## Dataset content
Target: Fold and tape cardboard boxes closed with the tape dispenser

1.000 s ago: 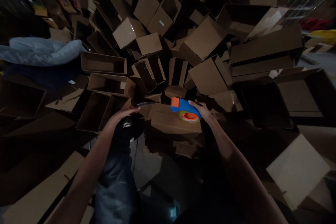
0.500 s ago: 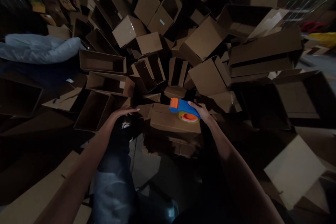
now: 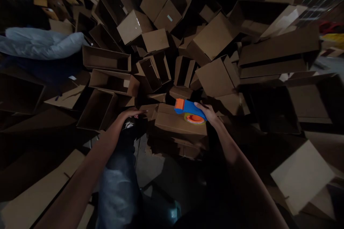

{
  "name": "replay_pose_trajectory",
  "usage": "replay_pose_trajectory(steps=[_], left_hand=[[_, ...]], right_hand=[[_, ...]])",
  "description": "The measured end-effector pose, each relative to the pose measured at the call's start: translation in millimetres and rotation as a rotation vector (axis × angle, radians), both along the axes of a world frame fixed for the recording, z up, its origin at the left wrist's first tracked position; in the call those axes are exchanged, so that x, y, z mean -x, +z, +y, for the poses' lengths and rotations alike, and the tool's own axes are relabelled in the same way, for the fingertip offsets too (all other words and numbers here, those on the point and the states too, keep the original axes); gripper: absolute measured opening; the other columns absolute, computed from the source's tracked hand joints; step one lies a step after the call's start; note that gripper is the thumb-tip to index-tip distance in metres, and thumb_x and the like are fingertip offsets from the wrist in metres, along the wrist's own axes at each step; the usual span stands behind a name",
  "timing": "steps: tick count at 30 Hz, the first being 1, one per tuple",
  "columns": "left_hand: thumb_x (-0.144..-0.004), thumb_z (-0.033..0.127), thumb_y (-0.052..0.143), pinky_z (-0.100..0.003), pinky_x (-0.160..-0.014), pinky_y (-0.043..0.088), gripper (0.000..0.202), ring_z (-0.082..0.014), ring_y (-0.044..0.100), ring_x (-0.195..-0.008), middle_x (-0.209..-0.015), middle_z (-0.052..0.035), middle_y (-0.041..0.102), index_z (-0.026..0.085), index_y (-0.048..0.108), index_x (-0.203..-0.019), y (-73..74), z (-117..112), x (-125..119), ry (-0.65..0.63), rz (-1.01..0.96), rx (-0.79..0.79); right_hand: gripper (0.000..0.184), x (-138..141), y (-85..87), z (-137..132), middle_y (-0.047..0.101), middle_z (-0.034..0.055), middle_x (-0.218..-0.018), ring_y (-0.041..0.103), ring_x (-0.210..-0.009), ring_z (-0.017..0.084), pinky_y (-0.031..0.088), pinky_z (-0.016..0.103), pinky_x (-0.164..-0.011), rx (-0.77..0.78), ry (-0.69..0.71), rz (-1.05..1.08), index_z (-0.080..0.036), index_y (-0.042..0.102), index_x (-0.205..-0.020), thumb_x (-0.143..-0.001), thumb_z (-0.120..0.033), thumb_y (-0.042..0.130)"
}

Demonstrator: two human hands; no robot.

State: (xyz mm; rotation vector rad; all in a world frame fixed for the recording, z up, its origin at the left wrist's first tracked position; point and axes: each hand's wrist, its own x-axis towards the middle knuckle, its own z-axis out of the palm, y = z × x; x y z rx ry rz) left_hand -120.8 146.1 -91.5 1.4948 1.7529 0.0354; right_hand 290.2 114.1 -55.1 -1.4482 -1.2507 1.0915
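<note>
I count two hands, my left hand (image 3: 130, 113) and my right hand (image 3: 206, 111). There's one tape dispenser (image 3: 188, 108), one roll of tape (image 3: 195, 118), one grey bundle (image 3: 40, 44), and at least twenty cardboard boxes (image 3: 215, 35), too jumbled to count exactly.

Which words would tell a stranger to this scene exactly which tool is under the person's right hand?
In the large heap of brown cardboard boxes, find the box under the person's right hand. On that box sits a packing-tape dispenser with a blue handle and an orange end. It is the only brightly coloured thing among the plain boxes around it.
</note>
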Motion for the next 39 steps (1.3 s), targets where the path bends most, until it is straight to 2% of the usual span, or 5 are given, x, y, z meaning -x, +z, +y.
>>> replay_pose_trajectory(steps=[10, 18, 25, 31, 39], left_hand=[[-0.051, 0.075, 0.074, -0.032, -0.063, 0.047, 0.056, -0.0321, 0.069, -0.077, -0.063, -0.0116, 0.070, 0.021, 0.060, -0.052, -5.1, 1.6, -5.7, 0.068, -0.009, -0.014], [-0.053, 0.078, 0.071, -0.030, -0.061, 0.045, 0.059, -0.0276, 0.067, -0.072, -0.066, -0.0114, 0.070, 0.020, 0.061, -0.052, -11.9, 3.8, -5.4, 0.031, 0.021, -0.002], [-0.055, 0.077, 0.072, -0.030, -0.057, 0.045, 0.058, -0.0250, 0.065, -0.067, -0.058, -0.0086, 0.065, 0.021, 0.058, -0.049, -15.2, 2.9, -8.8, 0.041, 0.002, -0.018], [-0.064, 0.073, 0.069, -0.029, -0.055, 0.048, 0.052, -0.0235, 0.065, -0.063, -0.052, -0.0055, 0.061, 0.022, 0.059, -0.059, -22.5, 6.3, -13.4, 0.054, -0.040, 0.037], [-0.070, 0.075, 0.063, -0.030, -0.060, 0.049, 0.054, -0.0252, 0.066, -0.070, -0.055, -0.0070, 0.063, 0.022, 0.061, -0.063, -18.9, 2.9, -29.8, 0.114, -0.040, 0.095]], right_hand=[[0.063, 1.8, 2.8, -2.4, 0.043, -0.0048, -0.047, 0.039, -0.048, 0.010, 0.032, 0.027, -0.048, -0.005, 0.004, -0.020, -0.021, 0.045, -0.046, -0.046, -0.074, 0.080], [0.063, 3.2, 4.0, -1.9, 0.044, -0.0044, -0.046, 0.039, -0.048, 0.009, 0.033, 0.026, -0.048, 0.024, 0.001, -0.001, -0.021, 0.048, -0.046, -0.042, -0.075, 0.080], [0.060, 1.9, 3.6, -2.9, 0.046, -0.0040, -0.048, 0.041, -0.049, 0.010, 0.034, 0.027, -0.049, 0.005, 0.007, -0.024, -0.020, 0.051, -0.048, -0.047, -0.073, 0.080], [0.063, 3.6, 4.7, -2.6, 0.048, -0.0032, -0.049, 0.043, -0.051, 0.011, 0.035, 0.026, -0.050, 0.023, -0.001, -0.010, -0.019, 0.053, -0.049, -0.041, -0.076, 0.080], [0.062, 0.6, -1.0, 0.0, 0.048, -0.0034, -0.050, 0.042, -0.052, 0.010, 0.036, 0.026, -0.051, 0.009, 0.003, 0.007, -0.020, 0.052, -0.050, -0.044, -0.074, 0.081]])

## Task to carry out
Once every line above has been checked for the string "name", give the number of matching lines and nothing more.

## Output for this task
2